看護婦はしばし黙りこむと、両手に抱えていた医療品のなかから包帯や薬など簡易的なものを見繕って、手近の花瓶敷きでそれらを包んだ。
「きっとなにかの役に立つはずです」
尾形上等兵は驚きながらもそれを受けとると、鋭い眼差しで彼女を見据え、礼の代わりに厳しい口調で告げるのだった。
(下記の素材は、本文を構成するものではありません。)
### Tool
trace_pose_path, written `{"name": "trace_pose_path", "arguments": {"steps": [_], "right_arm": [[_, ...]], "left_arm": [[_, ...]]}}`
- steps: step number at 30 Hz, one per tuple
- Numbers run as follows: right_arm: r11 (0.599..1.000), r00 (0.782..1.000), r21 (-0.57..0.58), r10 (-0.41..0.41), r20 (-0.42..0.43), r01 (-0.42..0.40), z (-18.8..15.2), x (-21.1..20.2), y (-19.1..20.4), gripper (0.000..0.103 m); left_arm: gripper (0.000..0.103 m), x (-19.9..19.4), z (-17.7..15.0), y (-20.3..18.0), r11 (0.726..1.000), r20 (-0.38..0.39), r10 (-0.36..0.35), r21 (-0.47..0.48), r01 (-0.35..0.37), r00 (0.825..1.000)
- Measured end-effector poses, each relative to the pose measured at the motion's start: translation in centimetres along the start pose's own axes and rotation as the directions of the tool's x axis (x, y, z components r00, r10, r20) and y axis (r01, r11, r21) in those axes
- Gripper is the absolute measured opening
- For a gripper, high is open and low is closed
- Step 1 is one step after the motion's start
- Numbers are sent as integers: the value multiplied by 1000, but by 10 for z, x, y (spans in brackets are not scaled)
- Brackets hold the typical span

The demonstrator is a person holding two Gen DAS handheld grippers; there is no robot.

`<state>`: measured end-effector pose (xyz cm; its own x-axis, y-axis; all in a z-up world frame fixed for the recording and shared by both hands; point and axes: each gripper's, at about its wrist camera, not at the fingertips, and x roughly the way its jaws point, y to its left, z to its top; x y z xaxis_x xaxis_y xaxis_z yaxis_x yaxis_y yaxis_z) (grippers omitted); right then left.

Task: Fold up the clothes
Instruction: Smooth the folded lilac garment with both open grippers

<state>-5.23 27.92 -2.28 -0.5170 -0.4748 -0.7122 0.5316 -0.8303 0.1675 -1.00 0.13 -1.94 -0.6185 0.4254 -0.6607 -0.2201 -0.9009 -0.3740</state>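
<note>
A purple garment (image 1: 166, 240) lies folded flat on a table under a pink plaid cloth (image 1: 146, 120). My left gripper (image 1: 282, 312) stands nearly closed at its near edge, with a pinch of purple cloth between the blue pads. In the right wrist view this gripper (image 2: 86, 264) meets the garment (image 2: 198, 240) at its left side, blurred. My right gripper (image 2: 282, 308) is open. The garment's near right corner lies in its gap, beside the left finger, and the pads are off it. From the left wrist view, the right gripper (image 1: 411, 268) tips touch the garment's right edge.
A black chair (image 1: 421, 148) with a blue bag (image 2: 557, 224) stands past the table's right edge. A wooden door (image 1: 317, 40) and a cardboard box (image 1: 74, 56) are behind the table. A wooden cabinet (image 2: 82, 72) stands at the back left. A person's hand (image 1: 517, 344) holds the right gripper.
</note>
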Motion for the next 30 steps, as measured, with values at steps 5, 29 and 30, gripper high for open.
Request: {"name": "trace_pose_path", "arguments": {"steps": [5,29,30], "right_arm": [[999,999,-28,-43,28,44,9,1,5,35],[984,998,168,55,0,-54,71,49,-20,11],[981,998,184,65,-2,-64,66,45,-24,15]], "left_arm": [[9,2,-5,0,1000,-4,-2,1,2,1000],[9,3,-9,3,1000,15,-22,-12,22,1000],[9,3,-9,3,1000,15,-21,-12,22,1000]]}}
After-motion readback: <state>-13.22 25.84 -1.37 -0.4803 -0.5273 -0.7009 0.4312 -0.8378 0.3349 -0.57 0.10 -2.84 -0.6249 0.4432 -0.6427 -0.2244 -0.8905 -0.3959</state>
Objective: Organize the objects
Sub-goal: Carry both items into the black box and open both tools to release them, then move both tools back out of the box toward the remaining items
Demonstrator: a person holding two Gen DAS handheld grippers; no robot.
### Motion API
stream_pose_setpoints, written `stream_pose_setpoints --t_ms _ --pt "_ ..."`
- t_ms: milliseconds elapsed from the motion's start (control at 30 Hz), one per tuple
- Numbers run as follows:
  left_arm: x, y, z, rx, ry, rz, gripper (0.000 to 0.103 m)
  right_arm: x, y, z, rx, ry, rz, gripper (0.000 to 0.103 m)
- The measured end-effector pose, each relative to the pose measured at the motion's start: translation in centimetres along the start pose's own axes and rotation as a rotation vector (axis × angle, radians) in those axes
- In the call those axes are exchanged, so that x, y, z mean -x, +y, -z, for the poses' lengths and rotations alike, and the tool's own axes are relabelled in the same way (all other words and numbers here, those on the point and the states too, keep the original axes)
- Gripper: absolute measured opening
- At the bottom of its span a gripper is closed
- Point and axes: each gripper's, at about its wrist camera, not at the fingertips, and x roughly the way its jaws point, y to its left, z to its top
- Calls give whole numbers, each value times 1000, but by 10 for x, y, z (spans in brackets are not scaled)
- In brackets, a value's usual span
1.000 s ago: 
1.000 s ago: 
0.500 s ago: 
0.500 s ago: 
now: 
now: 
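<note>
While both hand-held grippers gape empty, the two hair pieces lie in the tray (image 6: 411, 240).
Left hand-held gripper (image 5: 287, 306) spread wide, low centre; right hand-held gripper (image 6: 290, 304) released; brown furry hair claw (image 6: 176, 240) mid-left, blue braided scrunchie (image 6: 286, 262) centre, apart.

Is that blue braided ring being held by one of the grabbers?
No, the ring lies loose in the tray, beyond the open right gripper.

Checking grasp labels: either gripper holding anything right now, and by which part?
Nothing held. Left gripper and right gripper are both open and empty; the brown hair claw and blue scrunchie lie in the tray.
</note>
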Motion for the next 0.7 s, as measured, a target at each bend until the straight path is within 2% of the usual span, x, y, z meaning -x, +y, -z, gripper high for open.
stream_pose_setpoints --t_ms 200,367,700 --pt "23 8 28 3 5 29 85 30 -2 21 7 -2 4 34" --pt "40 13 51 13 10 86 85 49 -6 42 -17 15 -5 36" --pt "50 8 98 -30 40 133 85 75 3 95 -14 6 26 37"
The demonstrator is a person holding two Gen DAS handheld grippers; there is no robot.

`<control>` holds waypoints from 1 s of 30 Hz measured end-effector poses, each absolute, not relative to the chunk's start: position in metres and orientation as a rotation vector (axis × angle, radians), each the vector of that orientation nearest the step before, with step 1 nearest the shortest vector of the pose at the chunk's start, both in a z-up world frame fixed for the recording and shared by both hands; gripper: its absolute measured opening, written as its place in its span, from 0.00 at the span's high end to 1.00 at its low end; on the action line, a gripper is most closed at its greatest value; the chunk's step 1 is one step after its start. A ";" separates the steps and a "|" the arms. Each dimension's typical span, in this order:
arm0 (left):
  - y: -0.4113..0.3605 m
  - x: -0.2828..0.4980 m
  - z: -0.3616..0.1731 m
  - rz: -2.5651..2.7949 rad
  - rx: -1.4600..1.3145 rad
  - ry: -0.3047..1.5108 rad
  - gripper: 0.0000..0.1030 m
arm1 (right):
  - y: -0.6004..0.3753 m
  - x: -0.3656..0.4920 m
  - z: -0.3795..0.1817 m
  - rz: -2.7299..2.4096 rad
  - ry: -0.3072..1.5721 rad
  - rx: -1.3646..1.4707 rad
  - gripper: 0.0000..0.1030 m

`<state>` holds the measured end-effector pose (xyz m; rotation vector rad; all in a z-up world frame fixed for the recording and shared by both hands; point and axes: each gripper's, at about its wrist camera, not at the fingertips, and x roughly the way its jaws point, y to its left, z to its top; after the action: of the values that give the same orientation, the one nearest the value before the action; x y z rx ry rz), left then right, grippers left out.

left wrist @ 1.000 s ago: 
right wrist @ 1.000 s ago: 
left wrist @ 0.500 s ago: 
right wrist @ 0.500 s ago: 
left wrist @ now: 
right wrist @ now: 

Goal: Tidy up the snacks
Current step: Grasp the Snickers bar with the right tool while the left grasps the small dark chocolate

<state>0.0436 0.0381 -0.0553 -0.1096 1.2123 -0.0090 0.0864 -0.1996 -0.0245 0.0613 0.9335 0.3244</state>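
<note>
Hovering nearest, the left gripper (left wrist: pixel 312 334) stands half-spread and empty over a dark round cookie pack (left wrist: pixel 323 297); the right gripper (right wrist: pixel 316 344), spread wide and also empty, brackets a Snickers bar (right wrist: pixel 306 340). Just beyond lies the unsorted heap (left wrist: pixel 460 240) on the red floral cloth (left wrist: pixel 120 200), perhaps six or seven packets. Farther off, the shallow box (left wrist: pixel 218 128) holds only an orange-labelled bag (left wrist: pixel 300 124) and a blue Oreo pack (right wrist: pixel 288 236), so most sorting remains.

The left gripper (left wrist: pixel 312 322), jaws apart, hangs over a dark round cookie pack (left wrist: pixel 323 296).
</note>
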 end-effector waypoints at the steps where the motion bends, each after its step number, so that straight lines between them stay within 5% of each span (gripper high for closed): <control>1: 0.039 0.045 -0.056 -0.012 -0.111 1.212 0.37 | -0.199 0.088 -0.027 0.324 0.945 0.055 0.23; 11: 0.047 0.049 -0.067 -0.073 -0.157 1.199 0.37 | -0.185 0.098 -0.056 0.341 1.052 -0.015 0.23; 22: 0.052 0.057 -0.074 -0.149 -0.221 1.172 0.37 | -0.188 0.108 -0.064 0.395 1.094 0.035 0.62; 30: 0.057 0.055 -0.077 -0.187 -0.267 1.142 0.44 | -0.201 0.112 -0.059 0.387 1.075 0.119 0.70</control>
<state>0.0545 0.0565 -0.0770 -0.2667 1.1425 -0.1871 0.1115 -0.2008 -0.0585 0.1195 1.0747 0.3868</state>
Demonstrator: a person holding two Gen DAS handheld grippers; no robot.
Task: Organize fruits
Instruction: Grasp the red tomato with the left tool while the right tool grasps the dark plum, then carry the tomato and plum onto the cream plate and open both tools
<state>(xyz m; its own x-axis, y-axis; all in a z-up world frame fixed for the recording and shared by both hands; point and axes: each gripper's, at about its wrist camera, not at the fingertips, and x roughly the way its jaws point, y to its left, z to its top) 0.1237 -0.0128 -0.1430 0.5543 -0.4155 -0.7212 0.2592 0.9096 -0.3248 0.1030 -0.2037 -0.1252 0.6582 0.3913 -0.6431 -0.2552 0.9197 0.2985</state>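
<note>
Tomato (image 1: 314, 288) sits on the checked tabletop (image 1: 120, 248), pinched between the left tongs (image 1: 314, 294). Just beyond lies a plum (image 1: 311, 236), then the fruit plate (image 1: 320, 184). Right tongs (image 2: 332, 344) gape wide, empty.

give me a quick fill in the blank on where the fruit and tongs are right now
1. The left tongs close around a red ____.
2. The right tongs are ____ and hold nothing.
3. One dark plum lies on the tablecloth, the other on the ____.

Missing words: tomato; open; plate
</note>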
「……いいか。明日にでも軍の連中が来て、あんたを尋問するだろう。なにを聞かれても、知らない、なにも見ていないと言え。俺が消えたことは朝日が出るまで気づかなかったふりをしていろ。ただし鶴見中尉には嘘をつくな。必ず見破られる」
「どうして……」
「あんたがまずいことにならないよう立ちまわれってこった」
そう言うと、尾形上等兵は踵を返し、草木の茂り始めた裏庭を駆け抜けていった。向かった先は彼女が恐れている山の暗がり。
看護婦はもう一度、
「気をつけて」
と呼びかけたが、尾形上等兵が振り返ることはなかった。
背を向けたまま人差し指を天に突き上げ、ほんの少し関節を動かしただけである。
二人の姿が月明かりも届かない暗闇に消えてしまうまで、彼女は瞬きも忘れてじっと見つめていた。
ほぅほぅ、というフクロウの侘びしい鳴き声を聞きながら、どうか彼らの行く道を照らしてはくれまいかと、月に祈るばかりであった。